*Exercise description*. Could you return the listing below exactly, with every line intact?

*Supplied information*.
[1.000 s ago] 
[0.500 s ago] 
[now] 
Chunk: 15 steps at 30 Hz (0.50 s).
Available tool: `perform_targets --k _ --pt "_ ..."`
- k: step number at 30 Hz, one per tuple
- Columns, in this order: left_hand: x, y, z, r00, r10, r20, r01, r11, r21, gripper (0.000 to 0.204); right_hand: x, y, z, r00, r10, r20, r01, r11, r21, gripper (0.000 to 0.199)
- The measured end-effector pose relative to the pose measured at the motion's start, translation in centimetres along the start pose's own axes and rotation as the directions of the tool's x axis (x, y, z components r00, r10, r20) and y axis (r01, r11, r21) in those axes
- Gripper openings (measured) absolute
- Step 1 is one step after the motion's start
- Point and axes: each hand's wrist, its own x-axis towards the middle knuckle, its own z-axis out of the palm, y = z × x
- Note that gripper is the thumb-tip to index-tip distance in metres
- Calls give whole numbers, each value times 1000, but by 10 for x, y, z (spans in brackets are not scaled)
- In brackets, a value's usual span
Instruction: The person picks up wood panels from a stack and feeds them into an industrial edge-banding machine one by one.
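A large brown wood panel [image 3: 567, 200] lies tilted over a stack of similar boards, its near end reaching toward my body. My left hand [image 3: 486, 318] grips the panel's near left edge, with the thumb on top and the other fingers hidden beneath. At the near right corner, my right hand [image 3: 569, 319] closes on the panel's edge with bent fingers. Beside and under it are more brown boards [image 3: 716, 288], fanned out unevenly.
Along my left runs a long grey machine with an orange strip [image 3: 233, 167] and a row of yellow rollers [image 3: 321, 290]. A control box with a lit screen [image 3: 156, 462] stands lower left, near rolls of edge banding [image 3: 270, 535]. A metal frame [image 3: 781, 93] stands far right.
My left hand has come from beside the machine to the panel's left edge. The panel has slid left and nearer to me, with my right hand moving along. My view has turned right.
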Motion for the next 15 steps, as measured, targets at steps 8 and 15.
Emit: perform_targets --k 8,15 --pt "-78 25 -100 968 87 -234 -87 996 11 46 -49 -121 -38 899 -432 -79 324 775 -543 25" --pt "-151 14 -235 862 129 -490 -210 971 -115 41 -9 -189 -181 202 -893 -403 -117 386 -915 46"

*Exercise result*.
[1.000 s ago] 
[0.500 s ago] 
[now] 
Chunk: 15 steps at 30 Hz (0.50 s).
Available tool: `perform_targets --k _ --pt "_ ..."`
- k: step number at 30 Hz, one per tuple
- Columns, in this order: left_hand: x, y, z, r00, r10, r20, r01, r11, r21, gripper (0.000 to 0.204); right_hand: x, y, z, r00, r10, r20, r01, r11, r21, gripper (0.000 to 0.199)
- The measured end-effector pose relative to the pose measured at the motion's start, translation in centimetres along the start pose's own axes and rotation as the directions of the tool's x axis (x, y, z components r00, r10, r20) and y axis (r01, r11, r21) in those axes
- Gripper openings (measured) absolute
- Step 1 is one step after the motion's start
- Point and axes: each hand's wrist, its own x-axis towards the middle knuckle, its own z-axis out of the palm, y = z × x
- Note that gripper is the thumb-tip to index-tip distance in metres
- Calls give whole numbers, each value times 1000, but by 10 for x, y, z (spans in brackets are not scaled)
- In brackets, a value's usual span
Instruction: The person picks up wood panels from a stack and feeds them into an industrial edge-banding machine one by one.
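A large brown wood panel [image 3: 567, 200] lies tilted over a stack of similar boards, its near end reaching toward my body. My left hand [image 3: 486, 318] grips the panel's near left edge, with the thumb on top and the other fingers hidden beneath. At the near right corner, my right hand [image 3: 569, 319] closes on the panel's edge with bent fingers. Beside and under it are more brown boards [image 3: 716, 288], fanned out unevenly.
Along my left runs a long grey machine with an orange strip [image 3: 233, 167] and a row of yellow rollers [image 3: 321, 290]. A control box with a lit screen [image 3: 156, 462] stands lower left, near rolls of edge banding [image 3: 270, 535]. A metal frame [image 3: 781, 93] stands far right.
My left hand has come from beside the machine to the panel's left edge. The panel has slid left and nearer to me, with my right hand moving along. My view has turned right.
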Motion for the next 15 steps, as measured, targets at steps 8 and 15.
Emit: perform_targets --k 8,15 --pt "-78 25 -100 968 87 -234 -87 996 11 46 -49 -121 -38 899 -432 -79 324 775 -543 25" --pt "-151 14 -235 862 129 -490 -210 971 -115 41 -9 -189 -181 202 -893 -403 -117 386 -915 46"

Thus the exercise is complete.